I am very open to any suggestions you may have, and any comments or shared experiences would be greatly appreciated.

-Thomas
PS. excuse me if a similar post has been made/answered.


----------



## GAP (29 Oct 2011)

Do a search for UTM...there's all kinds of information on the site for similar issues...


----------



## buck13 (29 Oct 2011)

First thing to learn: effective use of the search tool. It is your best friend. There is already a thread about ROTP and RCM going on right now. Most of your questions can be answered there so give it a read through. If you want more specific information, post your questions there. Link below.

http://forums.army.ca/forums/index.php/board,56.0.html


----------



## Michael OLeary (29 Oct 2011)

GAP said:
			
		

> Do a search for UTM...there's all kinds of information on the site for similar issues...



While the study of the Universal Transverse Mercator coordinate system will no doubt make for interesting reading, I believe that you meant to suggest UTPNCM.


----------



## GAP (29 Oct 2011)

but....but....the Universal Transverse Mercator coordinate system is soooooo interesting..............he MIGHT be interested................maybe.....


----------



## thomas.h (29 Oct 2011)

Mapping is a blast and all, but I looked into UTPNCM and it seemed to be the right idea for a plan B, but a requirement for application is that I have two completed university courses. 

*** Is there a university education plan that I can research, that allows me to apply as an NCM without any prior University education?***
 (other than ROTP) When I graduate high school, i will posses all the prerequisites for entry into a science program at university.

As of now my career plan is:

1. Apply for ROTP, attend RMC or another civilian university.

2. Failing acceptance to ROTP, postpone post secondary education, and apply as an NCM.

3. While serving as an NCM, reapply to appropriate subsidized education plan (for members of the CF with a High school Diploma seeking University education)

4. Failing acceptance into said program, continue career as NCM, save for university and explore options for direct entry as an officer.

I understand that this process could take years, and have accepted that the forces could potentially determine that I am not a suitable candidate to become an officer

I am going to see a recruiter very shortly, but the more information i have beforehand, the easier it will be for me to work out the specifics for, well, the rest of my life!

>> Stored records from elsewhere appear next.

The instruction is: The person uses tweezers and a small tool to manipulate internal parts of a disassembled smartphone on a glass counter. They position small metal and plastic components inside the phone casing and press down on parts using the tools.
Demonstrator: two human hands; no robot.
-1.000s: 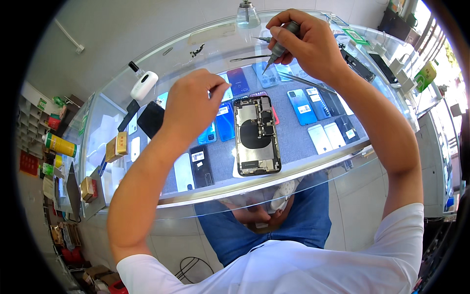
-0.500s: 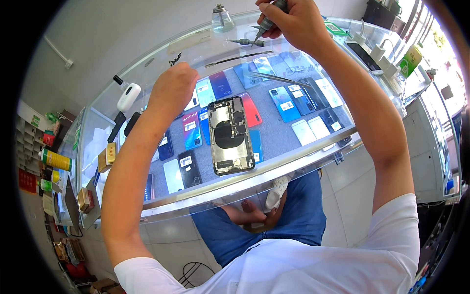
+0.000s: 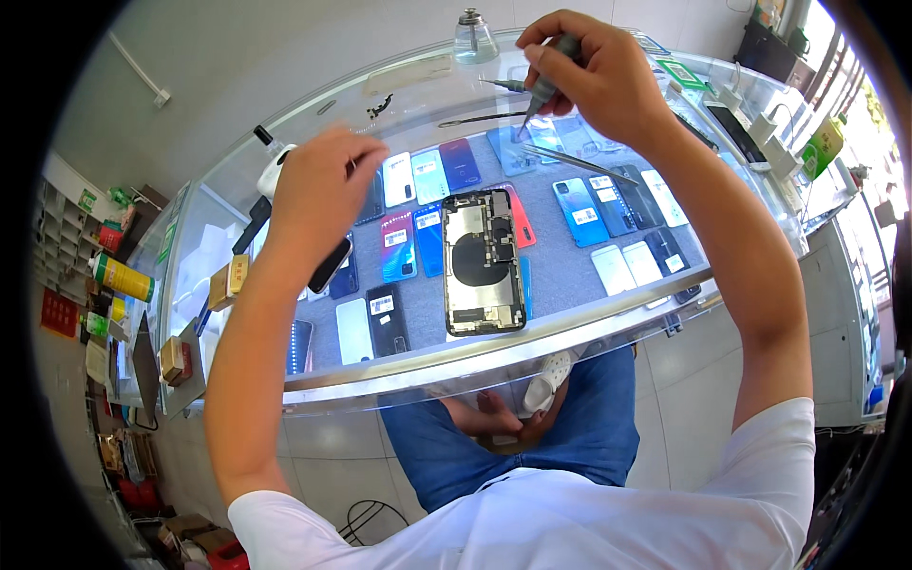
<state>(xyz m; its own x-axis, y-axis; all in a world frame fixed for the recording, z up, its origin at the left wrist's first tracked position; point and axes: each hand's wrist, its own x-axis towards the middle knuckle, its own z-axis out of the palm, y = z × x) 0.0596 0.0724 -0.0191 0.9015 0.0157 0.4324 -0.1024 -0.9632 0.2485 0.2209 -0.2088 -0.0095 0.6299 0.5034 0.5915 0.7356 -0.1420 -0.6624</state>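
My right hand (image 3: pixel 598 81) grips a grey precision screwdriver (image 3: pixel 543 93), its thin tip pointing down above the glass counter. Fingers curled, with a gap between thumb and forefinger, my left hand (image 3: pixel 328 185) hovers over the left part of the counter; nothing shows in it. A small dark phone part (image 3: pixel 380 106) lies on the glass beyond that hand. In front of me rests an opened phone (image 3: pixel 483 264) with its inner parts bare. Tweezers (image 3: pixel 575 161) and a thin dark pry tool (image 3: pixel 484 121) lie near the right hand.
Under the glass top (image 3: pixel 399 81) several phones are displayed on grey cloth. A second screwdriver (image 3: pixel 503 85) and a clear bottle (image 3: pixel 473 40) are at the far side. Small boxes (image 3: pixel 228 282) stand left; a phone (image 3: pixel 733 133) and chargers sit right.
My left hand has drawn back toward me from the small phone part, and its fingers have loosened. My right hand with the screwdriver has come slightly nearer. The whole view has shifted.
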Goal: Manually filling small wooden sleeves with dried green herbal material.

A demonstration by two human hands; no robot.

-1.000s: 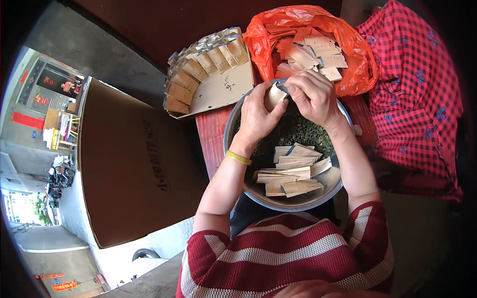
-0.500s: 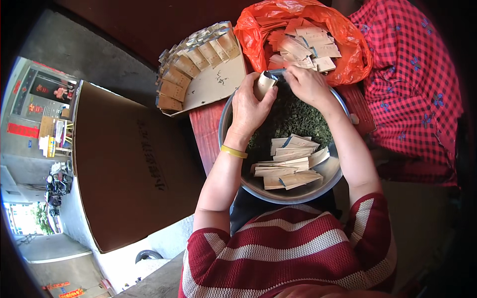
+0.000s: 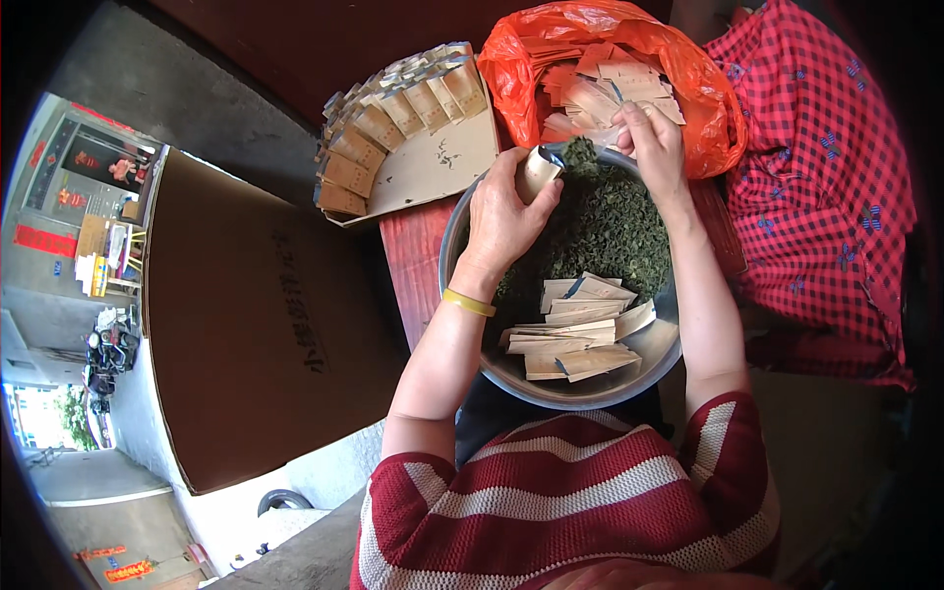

         Thank you for your replies!


----------



## thomas.h (29 Oct 2011)

also, I apologize if this is under the wrong topic, but my question did not seem to relate specifically to RMC or ROTP


----------



## Melbatoast (29 Oct 2011)

thomas.h said:
			
		

> Mapping is a blast and all, but I looked into UTPNCM and it seemed to be the right idea for a plan B, but a requirement for application is that I have two completed university courses.
> 
> *** Is there a university education plan that I can research, that allows me to apply as an NCM without any prior University education?***
> (other than ROTP) When I graduate high school, i will posses all the prerequisites for entry into a science program at university.



There sort of is, the CEOTP, but it is not the preferred route for either you or the CF - in a conversation with my BPSO, he told me the CF is trying to get rid of it completely.  You pledge to complete a full university degree on your own time before your period of service is up.  Needless to say, that is a tall order for a junior officer, and I daresay a hard science like physics would be basically impossible to complete that way.  Moreover, the most competitive candidates have some university done already.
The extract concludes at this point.